(Click on each of the following links to be taken to the corresponding set of freelance clips.)
(Click here for all of Ben's Screen Rant articles.)
Final Design for Kilowog in 'Green Lantern'
"Despite being physically imposing and utterly unattractive, Kilowog is best known for his heart of gold and tendency to use the word 'poozer' as an endearing insult. Basically, he’s the Julia Roberts character in Pretty Woman combined with Lenny from Of Mice and Men. And they say comic books can’t be literature…
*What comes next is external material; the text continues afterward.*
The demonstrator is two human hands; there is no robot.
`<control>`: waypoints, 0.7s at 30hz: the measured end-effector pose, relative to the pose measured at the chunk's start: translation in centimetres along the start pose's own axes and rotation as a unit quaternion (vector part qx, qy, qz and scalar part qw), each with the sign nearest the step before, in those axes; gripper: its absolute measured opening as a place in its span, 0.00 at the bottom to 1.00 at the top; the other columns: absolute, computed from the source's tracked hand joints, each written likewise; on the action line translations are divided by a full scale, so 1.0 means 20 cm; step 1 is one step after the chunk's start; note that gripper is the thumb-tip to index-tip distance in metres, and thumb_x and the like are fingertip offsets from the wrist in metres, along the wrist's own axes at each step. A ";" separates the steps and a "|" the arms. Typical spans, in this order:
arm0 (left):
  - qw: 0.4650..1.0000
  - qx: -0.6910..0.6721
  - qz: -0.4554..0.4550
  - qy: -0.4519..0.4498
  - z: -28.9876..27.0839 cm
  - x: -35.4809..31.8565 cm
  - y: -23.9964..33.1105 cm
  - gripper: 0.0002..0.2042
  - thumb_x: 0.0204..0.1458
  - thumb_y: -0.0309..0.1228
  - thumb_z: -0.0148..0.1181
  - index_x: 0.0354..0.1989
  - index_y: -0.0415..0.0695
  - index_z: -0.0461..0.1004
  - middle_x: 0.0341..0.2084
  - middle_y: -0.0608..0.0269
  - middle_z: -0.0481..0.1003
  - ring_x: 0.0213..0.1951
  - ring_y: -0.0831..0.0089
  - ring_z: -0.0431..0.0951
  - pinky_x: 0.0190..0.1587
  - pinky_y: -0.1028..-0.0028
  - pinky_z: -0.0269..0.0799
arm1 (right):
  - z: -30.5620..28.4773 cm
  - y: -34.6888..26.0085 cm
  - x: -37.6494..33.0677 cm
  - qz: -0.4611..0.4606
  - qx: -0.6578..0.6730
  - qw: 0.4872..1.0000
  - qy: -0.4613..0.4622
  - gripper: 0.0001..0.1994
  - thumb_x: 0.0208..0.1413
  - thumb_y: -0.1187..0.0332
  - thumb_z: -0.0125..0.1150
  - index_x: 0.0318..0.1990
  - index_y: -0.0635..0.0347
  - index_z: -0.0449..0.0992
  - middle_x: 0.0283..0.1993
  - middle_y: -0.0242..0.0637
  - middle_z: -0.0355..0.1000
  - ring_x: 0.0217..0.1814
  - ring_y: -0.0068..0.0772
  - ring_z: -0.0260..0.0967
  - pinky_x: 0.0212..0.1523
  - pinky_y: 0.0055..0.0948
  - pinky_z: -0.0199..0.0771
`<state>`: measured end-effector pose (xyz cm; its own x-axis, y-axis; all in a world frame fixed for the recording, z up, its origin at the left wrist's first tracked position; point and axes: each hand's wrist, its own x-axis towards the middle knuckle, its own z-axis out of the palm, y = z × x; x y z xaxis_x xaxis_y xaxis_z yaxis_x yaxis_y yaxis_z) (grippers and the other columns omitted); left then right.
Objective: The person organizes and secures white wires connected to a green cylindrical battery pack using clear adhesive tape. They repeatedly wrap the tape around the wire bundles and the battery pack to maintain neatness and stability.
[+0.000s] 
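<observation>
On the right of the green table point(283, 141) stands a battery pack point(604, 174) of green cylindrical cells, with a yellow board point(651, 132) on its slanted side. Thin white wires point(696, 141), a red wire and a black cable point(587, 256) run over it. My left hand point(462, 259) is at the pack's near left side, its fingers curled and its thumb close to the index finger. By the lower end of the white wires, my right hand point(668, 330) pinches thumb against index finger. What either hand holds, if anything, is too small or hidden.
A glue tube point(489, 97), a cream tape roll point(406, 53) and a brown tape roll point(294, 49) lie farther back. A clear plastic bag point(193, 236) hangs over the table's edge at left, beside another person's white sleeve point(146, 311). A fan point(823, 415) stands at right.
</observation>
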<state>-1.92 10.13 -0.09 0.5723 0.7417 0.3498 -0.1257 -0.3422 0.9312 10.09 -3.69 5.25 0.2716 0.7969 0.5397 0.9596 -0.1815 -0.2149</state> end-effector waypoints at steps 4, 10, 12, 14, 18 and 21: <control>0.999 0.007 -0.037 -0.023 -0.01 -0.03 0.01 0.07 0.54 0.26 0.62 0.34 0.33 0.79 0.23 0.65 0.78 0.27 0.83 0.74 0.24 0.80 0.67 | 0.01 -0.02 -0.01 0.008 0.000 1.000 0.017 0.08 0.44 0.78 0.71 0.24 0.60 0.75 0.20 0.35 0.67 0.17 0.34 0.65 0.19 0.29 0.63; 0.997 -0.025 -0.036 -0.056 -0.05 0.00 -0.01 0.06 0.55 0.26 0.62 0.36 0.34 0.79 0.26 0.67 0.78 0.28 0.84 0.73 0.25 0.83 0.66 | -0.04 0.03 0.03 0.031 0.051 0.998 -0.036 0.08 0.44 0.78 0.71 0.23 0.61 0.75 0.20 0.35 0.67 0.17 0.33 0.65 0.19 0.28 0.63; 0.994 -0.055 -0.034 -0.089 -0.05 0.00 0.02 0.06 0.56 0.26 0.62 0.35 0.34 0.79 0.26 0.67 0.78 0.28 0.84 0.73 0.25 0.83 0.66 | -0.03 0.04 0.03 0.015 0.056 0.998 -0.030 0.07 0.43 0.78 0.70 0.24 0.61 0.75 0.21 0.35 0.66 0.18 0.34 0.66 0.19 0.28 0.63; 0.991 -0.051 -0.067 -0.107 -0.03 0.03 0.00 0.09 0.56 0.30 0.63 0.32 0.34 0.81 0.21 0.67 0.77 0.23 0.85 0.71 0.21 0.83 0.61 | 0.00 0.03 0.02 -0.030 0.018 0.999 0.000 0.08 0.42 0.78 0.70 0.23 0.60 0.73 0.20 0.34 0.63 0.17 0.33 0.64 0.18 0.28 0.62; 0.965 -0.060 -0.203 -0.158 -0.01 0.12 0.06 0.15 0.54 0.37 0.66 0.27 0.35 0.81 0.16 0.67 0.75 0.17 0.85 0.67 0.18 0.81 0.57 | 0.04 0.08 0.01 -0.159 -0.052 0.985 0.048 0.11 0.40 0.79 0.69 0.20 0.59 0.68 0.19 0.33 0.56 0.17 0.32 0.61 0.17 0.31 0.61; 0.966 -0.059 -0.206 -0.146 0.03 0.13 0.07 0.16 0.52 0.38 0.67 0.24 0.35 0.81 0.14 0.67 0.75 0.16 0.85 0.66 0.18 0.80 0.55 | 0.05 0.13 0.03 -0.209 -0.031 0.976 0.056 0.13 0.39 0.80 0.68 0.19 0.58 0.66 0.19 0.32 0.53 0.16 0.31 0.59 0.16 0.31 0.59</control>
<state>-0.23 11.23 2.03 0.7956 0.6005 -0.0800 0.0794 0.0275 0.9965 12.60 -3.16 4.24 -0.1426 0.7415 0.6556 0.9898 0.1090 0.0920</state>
" [...] Frankly, I still think they’ve missed the mark in terms of capturing the iconic visual appeal found in the comic books. This Kilowog looks less like a friendly man-pig that can still beat you senseless and more like Outback’s blooming onion. But maybe that’s some kind of brilliant, cross-promotional strategy between Warner Bros. and Outback, in which case I say ‘bravo’ to everyone involved, because now I’m terribly hungry for rib-eye." – Screen Rant, August 9th, 2010
Ten Videogames that Should Be Movies
" [...] One of the many problems, in my opinion, is that movie studios continue to adapt games that are themselves far too heavily influenced by movies. Mortal Kombat was just Enter the Dragon with magic. Resident Evil was just Night of the Living Dead with more guns. Doom was just Aliens without a single moment of tension. And Prince of Persia was just Aladdin with white people." – Screen Rant, Sept. 16th, 2010
Ten Horror Movies You've (Probably) Never Seen
"Good horror movies are such a rarity these days, they’re almost like a mythical creature—a cinematic unicorn, if you will. Aged fans speak of them as if through a great and terrible fog: 'Remember, long ago, when horror movies used to be awesome?' Bad horror movies, on the other hand, are a dime a dozen, stomping recklessly on our horror movie-loving hearts with little to no sympathy." – Screen Rant, Oct. 29th, 2010
Mitch Hurwitz Says 'Arrested Development' Movie Finally Happening This Year
"In fact, just last week I literally had a dream about what the [Arrested Development] movie might entail. Michael worked at Sitwell. Lucille was in prison. George Senior was free, happy, on his own. George Michael was in college. Buster got his hand back. GOB was still being GOB. Lindsay was exploring her new life as a non-Bluth. Tobias was still denying his own homosexuality. And, in a very self-referential development, Maeby was filming the movie version of the Bluths’ tumultuous lives. Needless to say, it was awesome." – Screen Rant, Feb. 5th, 2011
First Footage from 'Harry Potter and the Deathly Hallows: Part 2'
"The closer we get to the end of the Harry Potter [film] series, the more melancholy I get about the whole thing. I started out hating these films – hell, I’m still incapable of enjoying Sorcerer’s Stone – with no desire whatsoever to read the books. Ten years later and I’ve read all the books, seen all the films, and, for the most part, enjoyed every last minute. I can’t think of another film series that has produced eight incredibly successful films in a short span of ten years, with nearly all the same actors (Richard Harris, rest in peace), a lot of the same filmmakers, and a fairly consistent vision and quality throughout. It’s pretty impressive, when you look at it as a whole." – Screen Rant, March 18th, 2011
Anthony Hopkins Up for 'James Bond 23' Villain Role?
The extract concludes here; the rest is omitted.